Each phase was implemented in stages, based on functional areas. For each stage, a more detailed, formal software requirements specification was written discussing the specific piece of functionality to be built, at the level of fidelity of the current phase.

Additional functional tests (not part of the main simulation) were created to exercise specific parts of the functionality in isolation. For example, the pilot terrain-following algorithm was studied in detail by creating a specific test harness that brought together the platform and terrain models. This allowed the effect of varying different parameters to be studied more easily, and proved to be very valuable in eliciting requirements for the main simulation.

This approach had the advantage of being able to deliver initial coarse results more quickly, which could then be used to direct subsequent, more refined development. It also helped to avoid wasting effort in areas that would later prove to be unimportant to the results of the study. Although this was a somewhat less formal method than that used in comparable studies, it retained the essential procedures necessary to produce verifiably correct results.

4.2 CL SIMULATION TOOL DEVELOPMENT

AOD has a number of CL Simulation tools available for studying the use of helicopters in combat. However none of them comprehensively met the requirements to support ARH studies within the Australian context.

The HORACE (UK OR model) model [5] focuses on helicopter encounters with land targets and/or threats. To do this it provides a detailed suite of tools for dynamic path planning. The path planning tools consider threats and terrain features which provide shadows for cover to minimise exposure. The costs of exposure to threats, various terrain types, and distance travelled can be varied to generate different paths. For example, a cautious pilot may prefer a longer path with less exposure to threats; while a pilot under time pressure may accept higher exposure to reach the end goal faster. However, the aerodynamic, sensors, and weapons modelling within HORACE are limited, which makes it unsuitable for detailed analysis of, for example, manoeuvring techniques or evasion tactics. Also the crew tactics modelled within HORACE are tailored to a select range of scenarios and cannot be readily extended.

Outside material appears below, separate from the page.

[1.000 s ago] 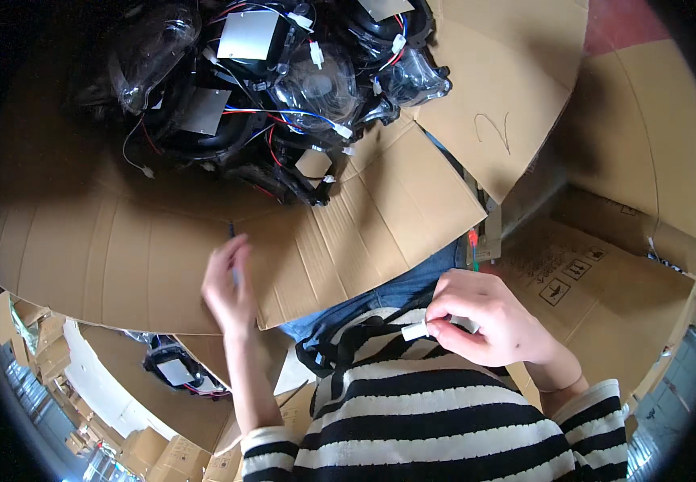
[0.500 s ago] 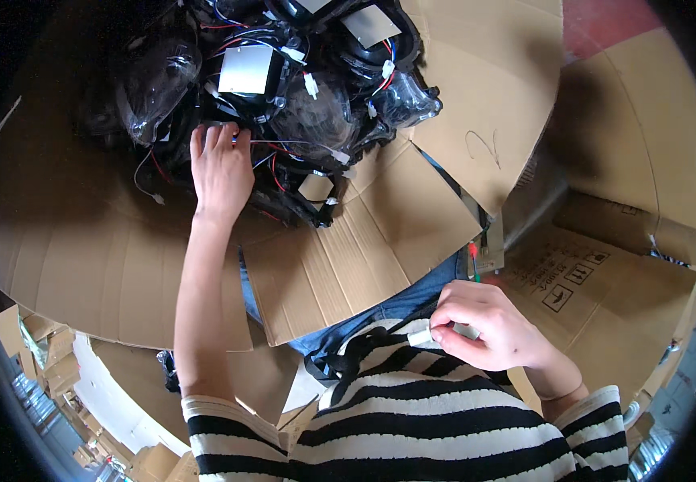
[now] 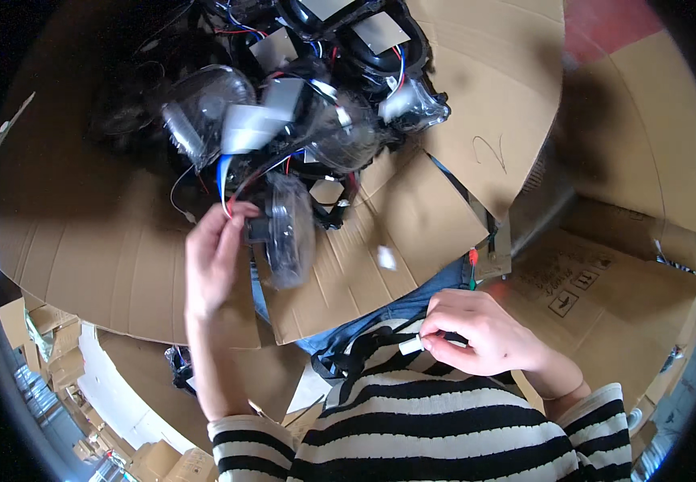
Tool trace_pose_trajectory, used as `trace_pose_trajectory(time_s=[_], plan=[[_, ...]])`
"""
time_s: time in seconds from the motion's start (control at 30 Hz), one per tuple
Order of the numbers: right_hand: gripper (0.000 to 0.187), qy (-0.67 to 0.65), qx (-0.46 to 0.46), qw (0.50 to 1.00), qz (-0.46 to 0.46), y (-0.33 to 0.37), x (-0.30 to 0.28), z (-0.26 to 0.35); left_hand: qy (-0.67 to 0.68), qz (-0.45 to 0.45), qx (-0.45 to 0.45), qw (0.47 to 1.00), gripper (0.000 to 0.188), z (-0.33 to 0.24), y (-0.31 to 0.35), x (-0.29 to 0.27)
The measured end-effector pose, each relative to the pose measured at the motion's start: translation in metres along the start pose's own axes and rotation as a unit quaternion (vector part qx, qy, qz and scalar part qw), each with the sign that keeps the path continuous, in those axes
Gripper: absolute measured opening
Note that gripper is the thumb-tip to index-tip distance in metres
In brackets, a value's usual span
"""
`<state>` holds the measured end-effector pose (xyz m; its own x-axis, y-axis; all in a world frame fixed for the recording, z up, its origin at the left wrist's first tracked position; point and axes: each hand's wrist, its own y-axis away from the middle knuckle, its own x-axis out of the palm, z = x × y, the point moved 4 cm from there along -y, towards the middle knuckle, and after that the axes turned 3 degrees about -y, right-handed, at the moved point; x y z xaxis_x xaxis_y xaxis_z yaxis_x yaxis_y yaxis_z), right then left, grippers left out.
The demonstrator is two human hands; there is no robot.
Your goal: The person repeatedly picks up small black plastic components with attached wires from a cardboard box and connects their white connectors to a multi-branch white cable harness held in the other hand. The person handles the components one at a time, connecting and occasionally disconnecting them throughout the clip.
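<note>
My left hand (image 3: pixel 211 261) pinches a lamp unit (image 3: pixel 290 233) by its wires or black back part; the exact grip is blurred. The unit has a clear domed lens and hangs over the near cardboard flap. Red, white and blue wires run up from the fingers toward a blurred silver plate (image 3: pixel 248 128). A small white connector (image 3: pixel 386 257) dangles to the right of the lens, smeared by motion. My right hand (image 3: pixel 476 333), close to my striped shirt, is closed on a small white block (image 3: pixel 411 345), perhaps a connector.
A heap of similar lamp units (image 3: pixel 340 128) with black housings, silver plates and loose wires fills the large cardboard box (image 3: pixel 83 249). Its open flap (image 3: pixel 348 265) lies toward my lap. Another open carton (image 3: pixel 605 297) stands at the right. Red and green-tipped leads (image 3: pixel 473 259) hang beside it.
My left hand has come back from the heap toward me, drawing a lamp unit out over the near flap. The right hand has barely shifted and still holds the white block.
</note>
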<state>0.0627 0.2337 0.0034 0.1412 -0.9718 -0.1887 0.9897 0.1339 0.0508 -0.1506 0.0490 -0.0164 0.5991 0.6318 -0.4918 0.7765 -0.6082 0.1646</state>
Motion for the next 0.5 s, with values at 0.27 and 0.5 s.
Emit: trace_pose_trajectory(time_s=[0.27, 0.5], plan=[[0.01, 0.006, -0.008, 1.0, 0.013, -0.001, 0.008, 0.004, 0.315, 0.059, -0.042, 0.946, 0.024, -0.012, 0.059, 0.084], [0.009, 0.001, -0.008, 1.0, -0.014, -0.001, -0.001, 0.009, 0.285, 0.135, -0.047, 0.948, 0.03, -0.021, 0.077, 0.095]])
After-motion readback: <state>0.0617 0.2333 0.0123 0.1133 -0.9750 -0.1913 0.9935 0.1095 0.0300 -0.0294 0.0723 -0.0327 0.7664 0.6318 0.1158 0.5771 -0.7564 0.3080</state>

The TRACES (US OR model) model focuses on considering helicopter tactics in air-to-air combat scenarios. To adequately model these scenarios TRACES contains a detailed helicopter aerodynamic model, which is capable of sophisticated control. However, TRACES has limited modelling of interactions with the ground environment or ground threats. This makes it unsuitable to, for example, model attack profiles which make use of ground cover. The crew tactics modelled within TRACES are also tailored to a select range of scenarios and cannot be readily extended.

DSTO has a number of sensor and weapon models which have been validated within the Australian context, such as the Generic Engagement Missile Model (GEMM) from DSTO WSD (Weapon System

Division); and IR and Flare models from DSTO EWRD (Electronic Warfare Radar Division).

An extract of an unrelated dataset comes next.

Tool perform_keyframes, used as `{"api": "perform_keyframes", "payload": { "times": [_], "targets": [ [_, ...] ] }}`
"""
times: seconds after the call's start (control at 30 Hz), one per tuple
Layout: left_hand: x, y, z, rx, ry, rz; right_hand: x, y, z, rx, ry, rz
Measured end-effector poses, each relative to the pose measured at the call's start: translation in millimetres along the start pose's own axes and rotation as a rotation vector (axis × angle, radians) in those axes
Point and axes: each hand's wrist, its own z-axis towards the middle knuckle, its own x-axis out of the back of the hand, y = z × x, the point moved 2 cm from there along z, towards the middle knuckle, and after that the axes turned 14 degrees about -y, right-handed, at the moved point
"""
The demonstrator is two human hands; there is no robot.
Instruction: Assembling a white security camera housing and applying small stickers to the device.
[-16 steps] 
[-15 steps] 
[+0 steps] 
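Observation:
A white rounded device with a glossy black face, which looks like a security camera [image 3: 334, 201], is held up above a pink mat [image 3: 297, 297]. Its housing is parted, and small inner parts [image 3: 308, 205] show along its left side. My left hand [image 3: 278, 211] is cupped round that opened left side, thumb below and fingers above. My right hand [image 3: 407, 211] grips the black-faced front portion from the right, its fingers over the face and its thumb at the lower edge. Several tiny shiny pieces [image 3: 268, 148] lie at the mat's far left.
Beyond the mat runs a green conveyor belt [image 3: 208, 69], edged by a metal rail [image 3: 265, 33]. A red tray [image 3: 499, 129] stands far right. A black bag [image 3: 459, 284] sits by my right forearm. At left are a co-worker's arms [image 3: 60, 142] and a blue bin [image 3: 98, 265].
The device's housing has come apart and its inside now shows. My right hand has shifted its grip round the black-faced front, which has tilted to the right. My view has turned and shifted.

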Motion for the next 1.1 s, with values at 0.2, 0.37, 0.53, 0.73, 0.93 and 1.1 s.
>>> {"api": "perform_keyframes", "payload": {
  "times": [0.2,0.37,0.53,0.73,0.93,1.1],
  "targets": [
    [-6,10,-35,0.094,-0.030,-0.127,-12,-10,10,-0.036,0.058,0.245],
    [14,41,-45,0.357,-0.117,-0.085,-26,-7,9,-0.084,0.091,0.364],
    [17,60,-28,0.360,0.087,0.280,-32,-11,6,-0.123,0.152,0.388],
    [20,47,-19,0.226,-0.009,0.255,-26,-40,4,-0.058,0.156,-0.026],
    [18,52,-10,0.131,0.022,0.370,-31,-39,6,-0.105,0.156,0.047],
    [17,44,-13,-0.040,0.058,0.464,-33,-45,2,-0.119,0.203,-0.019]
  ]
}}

In order to rapidly address helicopter tactics questions within the Australian context, AOD used the BattleModel simulation environment with reused components from HORACE (path planning), TRACES (aerodynamic model), and various DSTO tasks (sensors and weapons).

BattleModel is a flexible simulation environment suitable for performing OR. It was developed to support a wide range of studies from detailed engagement scenarios to mission level scenarios. BattleModel is used to manage the coordinated integration of sensor, weapon, platform, environment, and operator behaviour models, data collection, scenario specification, and display in an OR study.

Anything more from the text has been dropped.